COVID 19 and SA’s murders
58 people died in South Africa today. And yesterday. And tomorrow, 58 more will die. I am not talking about Covid- 19 (Corona virus) deaths. I am referring to the number of people murdered in South Africa every day.
Covid-19, rightly, is regarded and treated as an international crisis of potential magnitude, even though the latest figures indicate that it might have peaked, with the number of new incidences dropping significantly.

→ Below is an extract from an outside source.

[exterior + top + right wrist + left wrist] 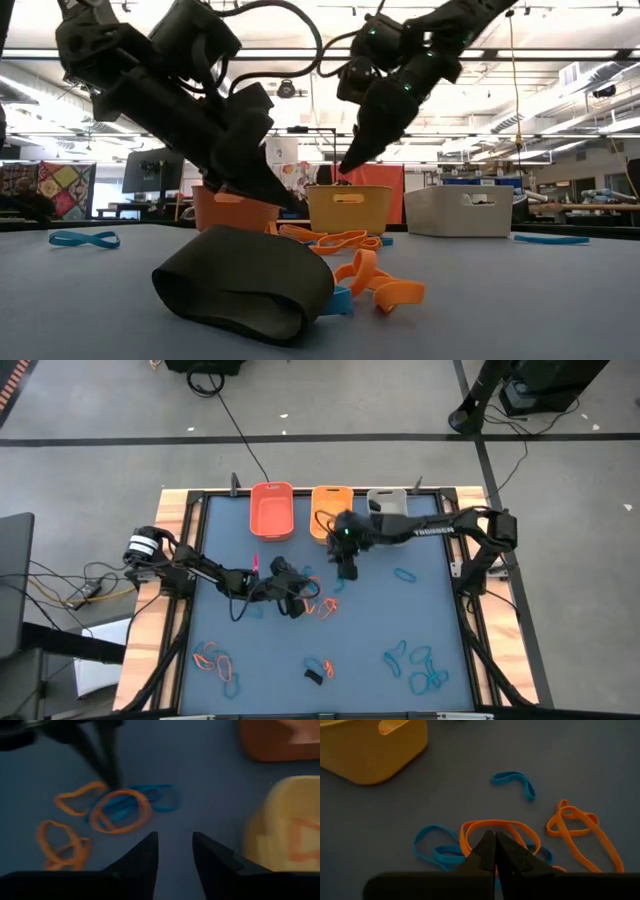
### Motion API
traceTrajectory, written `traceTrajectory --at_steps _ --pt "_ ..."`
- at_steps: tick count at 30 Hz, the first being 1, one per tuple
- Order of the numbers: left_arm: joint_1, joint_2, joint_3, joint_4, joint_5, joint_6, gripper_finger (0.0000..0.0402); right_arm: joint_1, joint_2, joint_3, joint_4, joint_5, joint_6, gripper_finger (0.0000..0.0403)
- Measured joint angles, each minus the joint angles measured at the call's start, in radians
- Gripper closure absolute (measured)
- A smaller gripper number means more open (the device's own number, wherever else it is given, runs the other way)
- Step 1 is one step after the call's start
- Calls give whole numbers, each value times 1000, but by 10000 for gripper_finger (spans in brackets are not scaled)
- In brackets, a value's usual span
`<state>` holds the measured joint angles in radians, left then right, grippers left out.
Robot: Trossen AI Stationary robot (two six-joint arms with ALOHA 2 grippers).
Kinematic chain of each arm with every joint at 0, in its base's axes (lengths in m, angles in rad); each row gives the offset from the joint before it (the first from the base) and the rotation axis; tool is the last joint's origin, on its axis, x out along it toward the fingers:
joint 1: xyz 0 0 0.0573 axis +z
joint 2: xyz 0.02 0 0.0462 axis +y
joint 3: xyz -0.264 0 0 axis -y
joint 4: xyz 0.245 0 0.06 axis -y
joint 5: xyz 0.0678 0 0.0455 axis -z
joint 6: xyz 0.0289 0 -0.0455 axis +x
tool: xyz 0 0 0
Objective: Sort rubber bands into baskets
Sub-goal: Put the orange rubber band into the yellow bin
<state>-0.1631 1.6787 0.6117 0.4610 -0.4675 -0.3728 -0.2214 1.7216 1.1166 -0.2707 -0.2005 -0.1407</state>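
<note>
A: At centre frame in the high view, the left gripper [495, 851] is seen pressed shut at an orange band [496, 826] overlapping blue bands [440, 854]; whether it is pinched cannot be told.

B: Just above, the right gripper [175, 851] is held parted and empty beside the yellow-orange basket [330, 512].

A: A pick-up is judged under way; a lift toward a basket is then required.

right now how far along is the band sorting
Early. Done: an orange band shows in the yellow-orange basket. In hand: the left gripper, shut, is down at an orange band mid-table; the right gripper hangs open, empty. Left: many rubber bands lie loose on the table.
</note>
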Motion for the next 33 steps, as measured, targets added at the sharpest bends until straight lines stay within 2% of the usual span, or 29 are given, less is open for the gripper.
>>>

With about 2500 deaths so far, world stock exchange prices have declined remarkably – described by some as the worst since the 2008 financial crisis, with some investors fearing an imminent world-wide recession.
Why, despite not one case of Covid-19 in SA at the time of writing, is everyone in the country on high alert while many South Africans and the government remain unconcerned about the national scourge of murder that far, far outweighs the COVID-19 threat?
BusinessTech reported the United Nations Office on Drugs and Crime (UNDOC) July 2019 report said that more than 486 260 South Africans were murdered between 1994 and 2017. Since then, the murders have numbered 20306 in 2018 and 21 022 in 2019. This brings the total to 526,588.
South Africa (in 2017) had one of the highest murder rates in the world at 36 per 100,000 people. The UNDOC Report says that, contrary to popular perception, …this is by no means a post-apartheid phenomenon. The country’s official homicide rate has been well above the current global average since at least the 1920s.